# PROBLEM TO SOLVE
After locating the line with "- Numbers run" in the data that follows, return it and every later line exactly, up to and including the line with "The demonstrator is".

Start of RAW DATA

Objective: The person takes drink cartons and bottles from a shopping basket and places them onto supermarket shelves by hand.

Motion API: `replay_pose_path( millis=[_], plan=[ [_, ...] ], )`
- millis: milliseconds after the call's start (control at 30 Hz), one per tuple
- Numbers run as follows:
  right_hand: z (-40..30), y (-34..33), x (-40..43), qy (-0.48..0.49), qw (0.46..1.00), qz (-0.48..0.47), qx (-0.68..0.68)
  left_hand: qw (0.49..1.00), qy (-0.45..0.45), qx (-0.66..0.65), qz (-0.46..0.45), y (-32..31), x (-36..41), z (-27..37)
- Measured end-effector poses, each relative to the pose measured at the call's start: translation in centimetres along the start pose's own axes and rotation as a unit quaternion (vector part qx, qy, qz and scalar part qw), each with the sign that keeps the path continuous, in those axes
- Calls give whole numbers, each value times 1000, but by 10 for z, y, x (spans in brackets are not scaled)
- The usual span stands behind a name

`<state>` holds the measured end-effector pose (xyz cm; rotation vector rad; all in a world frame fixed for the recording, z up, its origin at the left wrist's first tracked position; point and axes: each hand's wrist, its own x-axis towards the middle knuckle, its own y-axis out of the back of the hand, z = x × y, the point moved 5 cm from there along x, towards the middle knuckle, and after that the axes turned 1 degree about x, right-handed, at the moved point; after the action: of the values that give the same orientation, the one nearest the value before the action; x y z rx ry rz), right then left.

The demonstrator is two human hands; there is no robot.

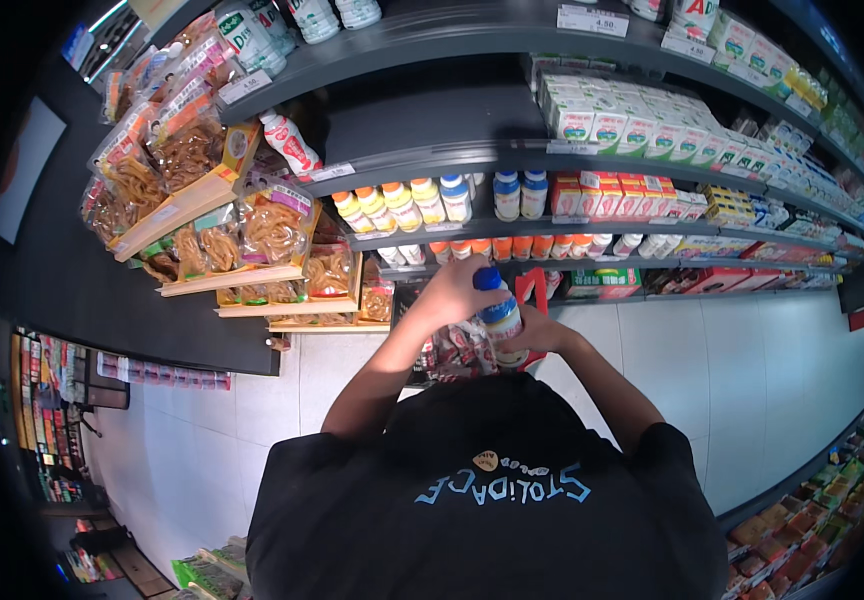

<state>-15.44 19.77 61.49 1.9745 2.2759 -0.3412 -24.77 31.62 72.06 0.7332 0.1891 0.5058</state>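
Note:
A white plastic bottle with a blue cap and a blue-and-white label [502, 315] is held upright or slightly tilted in front of my chest. My left hand [460, 291] grips its upper part beside the cap. Lower down on the other side, my right hand [537, 330] holds the bottle's body. Beneath the hands is a dark shopping basket, largely hidden, with red-and-white packaged goods [466, 349] in it. A red part, perhaps the basket's handle [532, 289], rises behind the bottle.
Shelves ahead carry capped bottles [402, 204], two blue-capped bottles [520, 195], white-and-green cartons [627, 127] and red boxes [612, 196]. A lone red-and-white bottle [289, 142] leans on an upper shelf. At left, a tiered rack [177, 210] of bagged food juts out. Tiled floor [649, 360] lies at right.

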Motion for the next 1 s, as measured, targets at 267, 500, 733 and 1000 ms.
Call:
replay_pose_path(
  millis=[267,500,733,1000],
  plan=[
    [40,51,38,-47,942,166,-286,990,-55,105,77,-14,16,2],
    [114,52,35,-123,671,144,-717,947,-34,33,317,-10,59,-46],
    [113,63,36,-54,763,241,-597,933,-9,104,344,-12,120,-77],
    [115,66,37,-16,781,283,-556,943,46,147,296,-34,158,-104]
  ],
)
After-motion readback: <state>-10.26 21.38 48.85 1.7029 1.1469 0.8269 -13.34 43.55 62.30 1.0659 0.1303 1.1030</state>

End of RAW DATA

# RESULT
- Numbers run as follows:
  right_hand: z (-40..30), y (-34..33), x (-40..43), qy (-0.48..0.49), qw (0.46..1.00), qz (-0.48..0.47), qx (-0.68..0.68)
  left_hand: qw (0.49..1.00), qy (-0.45..0.45), qx (-0.66..0.65), qz (-0.46..0.45), y (-32..31), x (-36..41), z (-27..37)
- Measured end-effector poses, each relative to the pose measured at the call's start: translation in centimetres along the start pose's own axes and rotation as a unit quaternion (vector part qx, qy, qz and scalar part qw), each with the sign that keeps the path continuous, in those axes
- Calls give whole numbers, each value times 1000, but by 10 for z, y, x (spans in brackets are not scaled)
- The usual span stands behind a name

`<state>` holds the measured end-effector pose (xyz cm; rotation vector rad; all in a world frame fixed for the recording, z up, its origin at the left wrist's first tracked position; point and axes: each hand's wrist, its own x-axis towards the middle knuckle, its own y-axis out of the back of the hand, z = x × y, the point moved 5 cm from there along x, towards the middle knuckle, and after that the axes turned 1 degree about x, right-handed, at the moved point; after the action: of the values that give the same orientation, the one nearest the value before the action; x y z rx ry rz), right then left.

The demonstrator is two human hands; there is no robot.

The output for this exercise is now complete.